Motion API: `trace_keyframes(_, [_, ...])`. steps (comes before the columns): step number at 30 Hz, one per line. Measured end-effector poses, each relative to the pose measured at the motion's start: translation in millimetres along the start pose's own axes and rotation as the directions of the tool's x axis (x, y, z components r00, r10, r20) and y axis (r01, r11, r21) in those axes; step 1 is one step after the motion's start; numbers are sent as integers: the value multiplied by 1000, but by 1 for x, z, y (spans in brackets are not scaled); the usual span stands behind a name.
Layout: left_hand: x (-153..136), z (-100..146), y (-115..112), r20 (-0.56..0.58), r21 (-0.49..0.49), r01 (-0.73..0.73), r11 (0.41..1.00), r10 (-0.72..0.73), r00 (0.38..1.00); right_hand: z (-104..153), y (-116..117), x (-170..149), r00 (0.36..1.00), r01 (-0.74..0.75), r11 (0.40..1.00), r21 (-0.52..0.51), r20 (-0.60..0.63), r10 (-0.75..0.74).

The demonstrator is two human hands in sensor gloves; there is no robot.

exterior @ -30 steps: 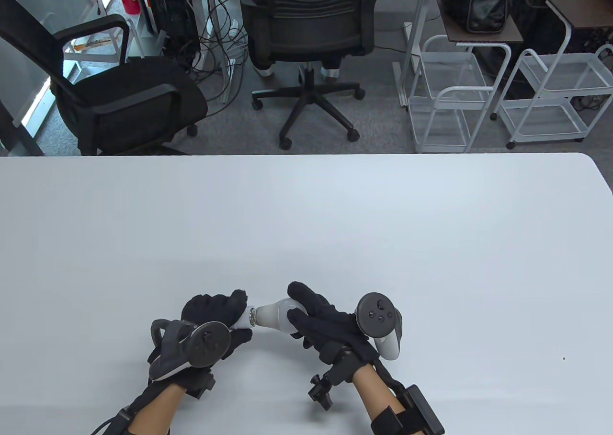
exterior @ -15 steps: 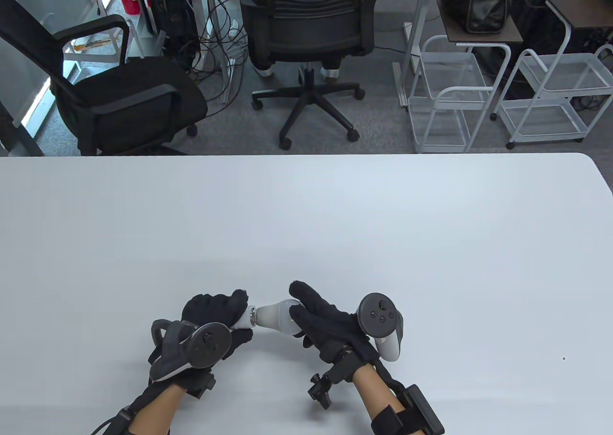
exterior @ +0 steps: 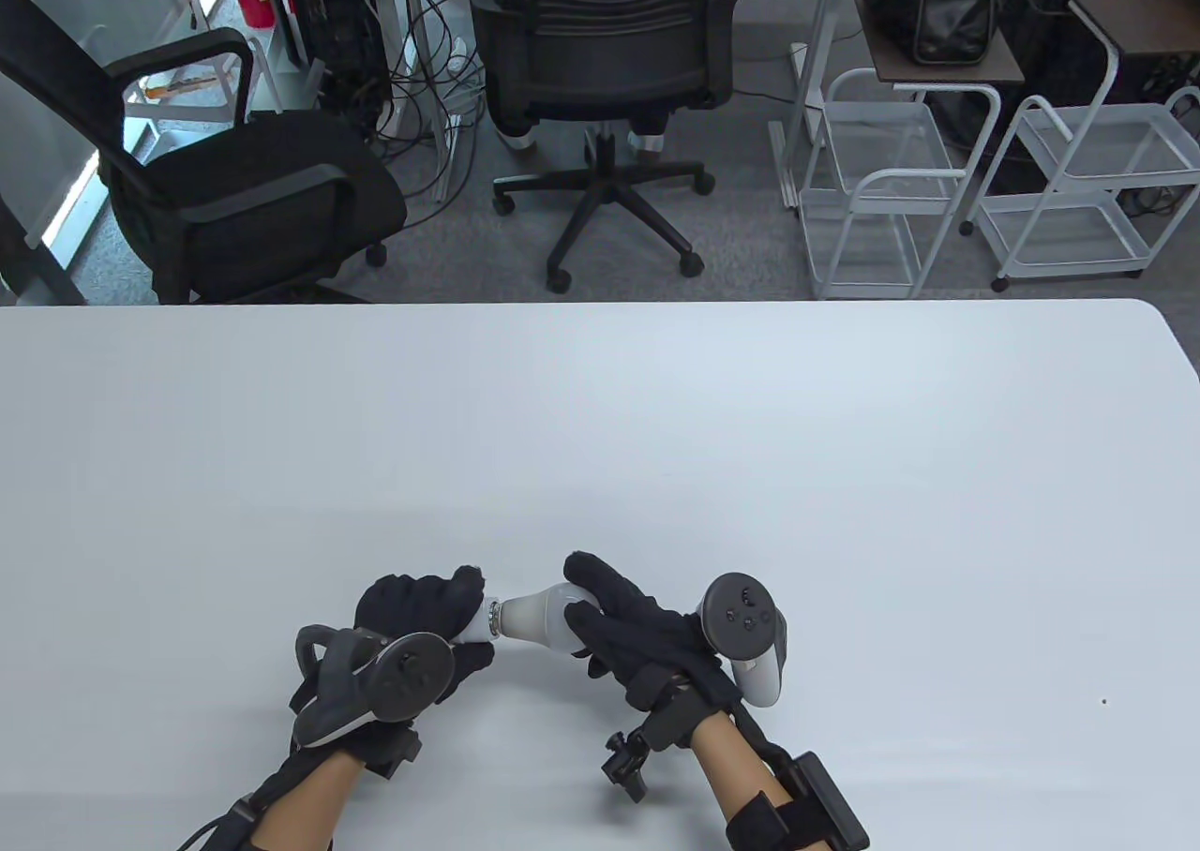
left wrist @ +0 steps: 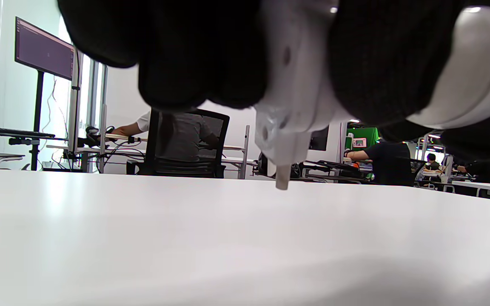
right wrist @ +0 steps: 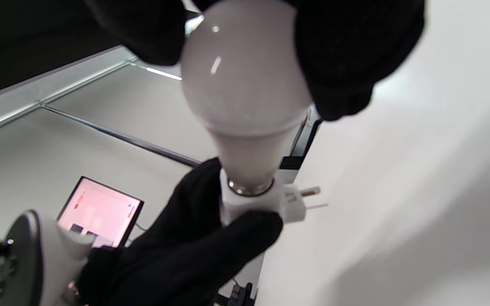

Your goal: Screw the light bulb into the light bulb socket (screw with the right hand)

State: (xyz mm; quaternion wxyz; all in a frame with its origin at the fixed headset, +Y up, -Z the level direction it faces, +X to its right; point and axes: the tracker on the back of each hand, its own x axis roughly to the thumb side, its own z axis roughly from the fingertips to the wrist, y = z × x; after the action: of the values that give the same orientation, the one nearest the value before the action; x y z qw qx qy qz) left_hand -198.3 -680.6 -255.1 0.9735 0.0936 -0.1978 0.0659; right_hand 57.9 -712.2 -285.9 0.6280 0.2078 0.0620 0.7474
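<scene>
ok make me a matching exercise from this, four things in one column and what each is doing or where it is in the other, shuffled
Things:
1. light bulb
2. socket
3. left hand
4. right hand

States:
A. grips the socket
B. white plug-in adapter with a prong sticking out
C. fingers curled round the bulb's round end
D. lying sideways between both hands, metal base in the socket mouth

Pairs: 1-D, 2-B, 3-A, 4-C
</scene>
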Motion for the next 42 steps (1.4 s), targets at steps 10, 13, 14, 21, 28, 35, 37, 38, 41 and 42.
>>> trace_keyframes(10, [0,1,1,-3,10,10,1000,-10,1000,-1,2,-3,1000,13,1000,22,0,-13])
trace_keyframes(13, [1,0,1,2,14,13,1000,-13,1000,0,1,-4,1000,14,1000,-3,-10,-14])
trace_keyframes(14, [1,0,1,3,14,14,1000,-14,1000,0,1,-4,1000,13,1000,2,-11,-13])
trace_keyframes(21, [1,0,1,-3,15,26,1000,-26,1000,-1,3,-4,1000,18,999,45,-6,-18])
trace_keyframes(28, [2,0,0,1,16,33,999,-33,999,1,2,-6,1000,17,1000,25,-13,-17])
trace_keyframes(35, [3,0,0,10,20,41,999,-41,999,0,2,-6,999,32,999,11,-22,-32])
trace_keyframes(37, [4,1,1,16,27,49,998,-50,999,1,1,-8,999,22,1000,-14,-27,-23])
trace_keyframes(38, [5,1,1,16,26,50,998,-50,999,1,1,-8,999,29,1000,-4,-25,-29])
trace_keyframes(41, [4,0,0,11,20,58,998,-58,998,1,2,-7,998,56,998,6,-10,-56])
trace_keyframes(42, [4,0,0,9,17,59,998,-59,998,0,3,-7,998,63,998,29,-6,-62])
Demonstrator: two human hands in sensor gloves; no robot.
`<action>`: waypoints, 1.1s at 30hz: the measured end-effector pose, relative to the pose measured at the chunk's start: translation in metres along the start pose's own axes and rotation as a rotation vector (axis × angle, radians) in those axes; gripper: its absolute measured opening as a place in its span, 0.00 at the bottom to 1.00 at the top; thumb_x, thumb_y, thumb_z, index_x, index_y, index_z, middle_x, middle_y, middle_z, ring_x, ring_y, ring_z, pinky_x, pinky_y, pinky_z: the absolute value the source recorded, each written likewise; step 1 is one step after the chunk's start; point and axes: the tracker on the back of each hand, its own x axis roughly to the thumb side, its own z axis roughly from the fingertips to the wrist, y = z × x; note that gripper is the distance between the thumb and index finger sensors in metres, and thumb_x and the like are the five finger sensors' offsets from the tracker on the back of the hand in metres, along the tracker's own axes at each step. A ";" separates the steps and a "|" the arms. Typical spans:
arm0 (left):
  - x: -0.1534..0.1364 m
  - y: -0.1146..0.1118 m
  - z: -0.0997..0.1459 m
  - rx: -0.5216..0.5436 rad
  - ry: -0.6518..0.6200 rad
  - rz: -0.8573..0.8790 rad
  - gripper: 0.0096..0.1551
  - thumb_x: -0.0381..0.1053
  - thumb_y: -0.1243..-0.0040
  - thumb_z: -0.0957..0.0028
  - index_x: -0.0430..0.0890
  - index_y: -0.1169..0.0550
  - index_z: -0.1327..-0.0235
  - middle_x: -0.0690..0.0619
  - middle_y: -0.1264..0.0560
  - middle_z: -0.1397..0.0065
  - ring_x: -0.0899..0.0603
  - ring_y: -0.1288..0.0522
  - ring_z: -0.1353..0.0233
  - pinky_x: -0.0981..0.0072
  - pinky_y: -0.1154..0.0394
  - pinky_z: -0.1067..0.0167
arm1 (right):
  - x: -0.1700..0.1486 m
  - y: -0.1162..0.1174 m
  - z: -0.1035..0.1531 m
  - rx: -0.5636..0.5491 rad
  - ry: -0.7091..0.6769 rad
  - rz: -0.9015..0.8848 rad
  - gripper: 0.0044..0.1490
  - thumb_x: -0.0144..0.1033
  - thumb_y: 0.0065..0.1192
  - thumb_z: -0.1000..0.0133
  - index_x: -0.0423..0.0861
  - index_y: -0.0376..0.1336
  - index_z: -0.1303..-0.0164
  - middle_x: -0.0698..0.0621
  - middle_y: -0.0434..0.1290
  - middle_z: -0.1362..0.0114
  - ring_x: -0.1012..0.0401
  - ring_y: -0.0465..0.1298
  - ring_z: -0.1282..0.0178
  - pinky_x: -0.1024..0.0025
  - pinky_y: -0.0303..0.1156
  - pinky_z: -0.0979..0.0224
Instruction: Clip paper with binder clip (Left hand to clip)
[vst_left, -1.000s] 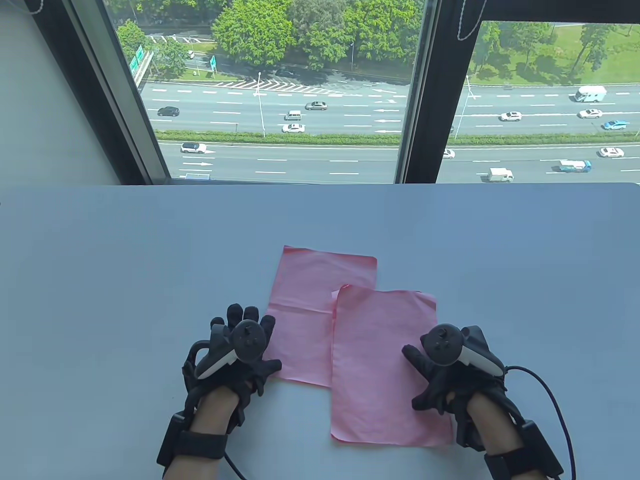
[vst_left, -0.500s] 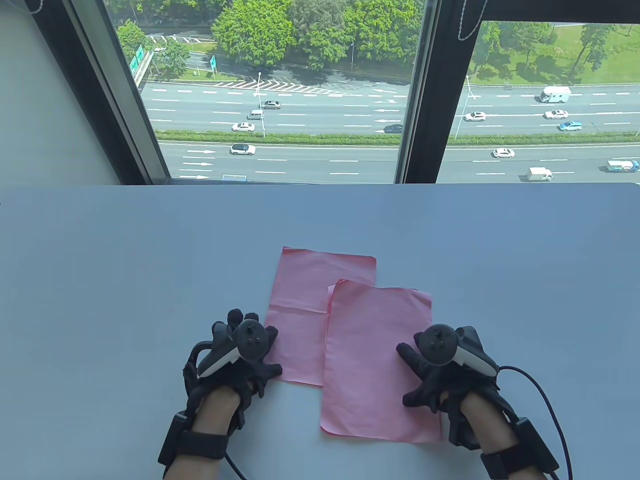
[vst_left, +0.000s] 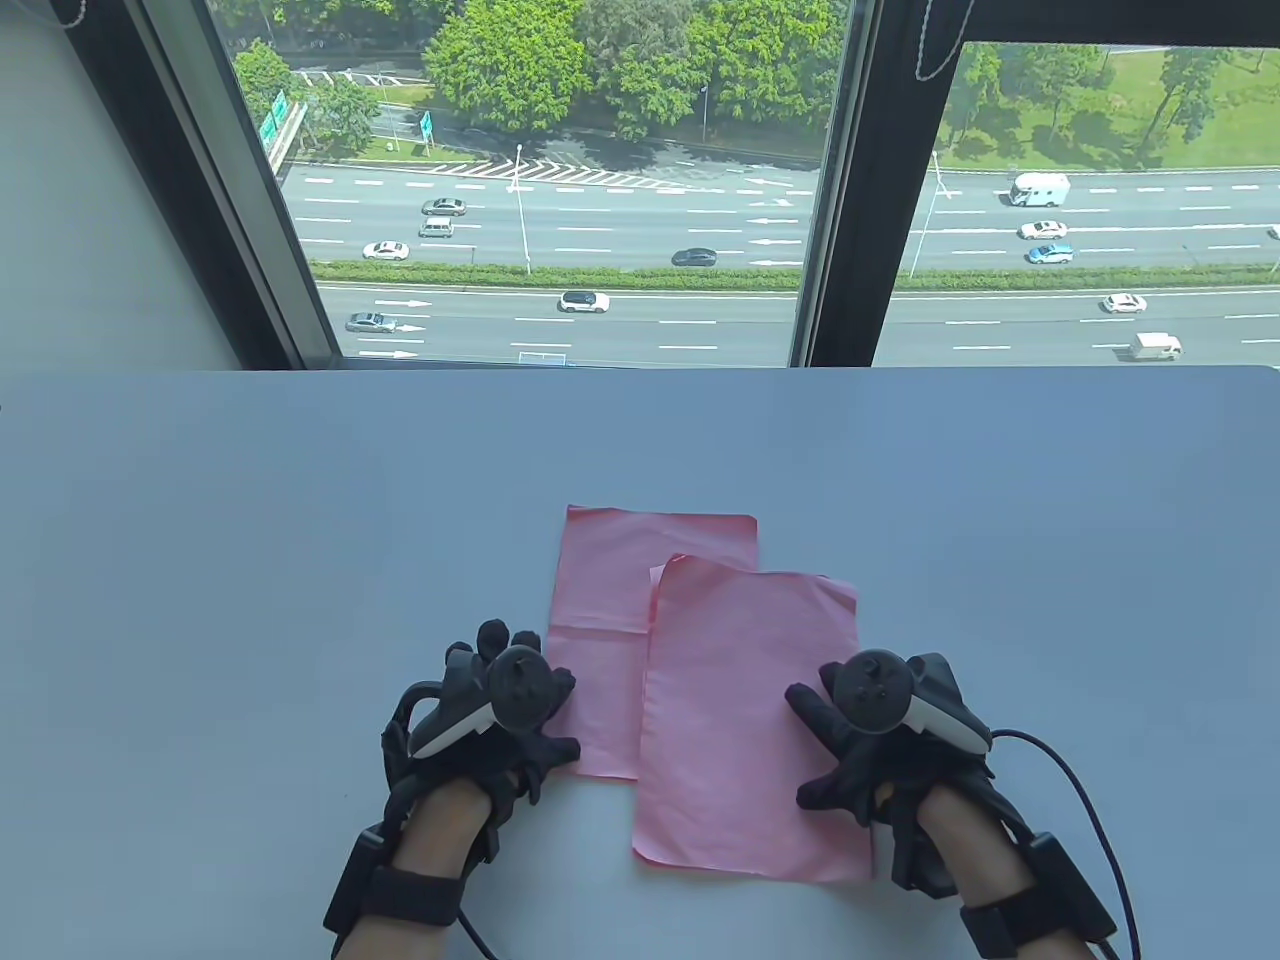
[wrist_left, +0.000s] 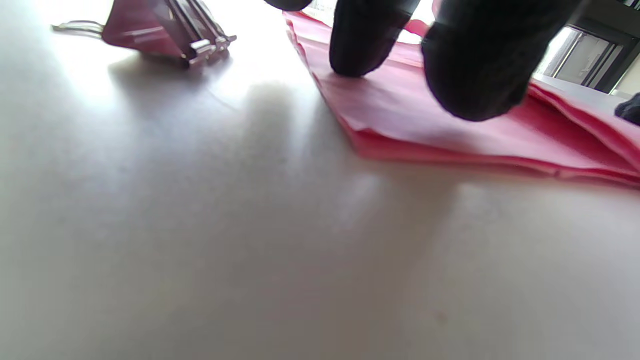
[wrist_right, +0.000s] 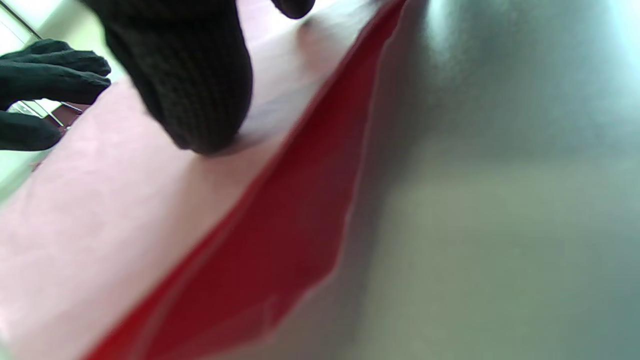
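Note:
Two pink paper sheets lie on the table, overlapping. The far sheet (vst_left: 610, 600) lies under the near sheet (vst_left: 745, 720). My left hand (vst_left: 515, 690) rests with its fingers (wrist_left: 365, 45) pressing the far sheet's left edge (wrist_left: 400, 110). A dark red binder clip (wrist_left: 160, 32) with silver handles lies on the table just beside those fingers; the table view hides it under my left hand. My right hand (vst_left: 865, 730) presses the near sheet's right side, with a fingertip (wrist_right: 200, 100) flat on the paper (wrist_right: 100, 210). Neither hand holds anything.
The grey table (vst_left: 250, 560) runs back to a window (vst_left: 560, 200) at its far edge. Cables trail from both wrists, the right one (vst_left: 1090, 800) lying on the table at the near right.
My right hand has slid the near sheet to the left, further over the far sheet. My left hand has moved a little right, turning the far sheet's lower edge rightward.

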 end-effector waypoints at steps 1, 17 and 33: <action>-0.001 0.002 0.001 0.008 0.006 -0.003 0.43 0.66 0.34 0.53 0.56 0.30 0.22 0.47 0.53 0.13 0.37 0.71 0.21 0.38 0.71 0.34 | -0.001 -0.003 0.002 -0.019 -0.005 -0.012 0.63 0.51 0.76 0.54 0.53 0.40 0.19 0.44 0.31 0.18 0.35 0.27 0.26 0.30 0.30 0.31; -0.005 -0.006 -0.002 -0.038 0.031 -0.007 0.45 0.65 0.33 0.53 0.60 0.36 0.21 0.49 0.55 0.13 0.36 0.71 0.21 0.37 0.70 0.33 | -0.006 -0.001 0.005 0.025 0.056 0.044 0.64 0.46 0.81 0.55 0.52 0.42 0.19 0.43 0.32 0.18 0.34 0.29 0.25 0.28 0.32 0.31; 0.023 -0.008 -0.001 -0.043 -0.033 -0.111 0.46 0.67 0.34 0.54 0.60 0.35 0.21 0.49 0.56 0.13 0.37 0.72 0.22 0.37 0.72 0.35 | 0.000 0.003 0.000 0.007 0.025 0.038 0.63 0.48 0.79 0.54 0.52 0.42 0.19 0.43 0.32 0.18 0.34 0.28 0.25 0.29 0.32 0.31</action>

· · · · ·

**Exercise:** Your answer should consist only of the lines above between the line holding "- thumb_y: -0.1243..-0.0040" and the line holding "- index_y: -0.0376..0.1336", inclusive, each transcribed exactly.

**Answer box:**
  - thumb_y: -0.1243..-0.0040
  - thumb_z: -0.0957..0.0028
  - index_x: -0.0430..0.0890
  - index_y: -0.1169..0.0550
  - index_z: -0.1327..-0.0235
  - middle_x: -0.0690..0.0619
  - middle_y: -0.1264..0.0560
  - middle_z: -0.1397..0.0065
  - ring_x: -0.0899..0.0603
  - ring_y: -0.1288..0.0522
  - ring_z: -0.1353..0.0233
  - pinky_x: -0.0981..0.0072
  - pinky_y: -0.1154..0.0394
  - pinky_z: -0.1067..0.0167
arm1 (right):
  - x: -0.1700..0.1486 m
  - y: -0.1162..0.1174 m
  - z: -0.1035..0.1531 m
  - rx: -0.5636..0.5491 rad
  - ry: -0.7091..0.6769 rad
  - rz: -0.9015..0.8848 rad
  - gripper: 0.0044..0.1490
  - thumb_x: -0.0144..0.1033
  - thumb_y: 0.0065..0.1192
  - thumb_z: -0.1000..0.0133
  - index_x: -0.0423..0.0861
  - index_y: -0.0376..0.1336

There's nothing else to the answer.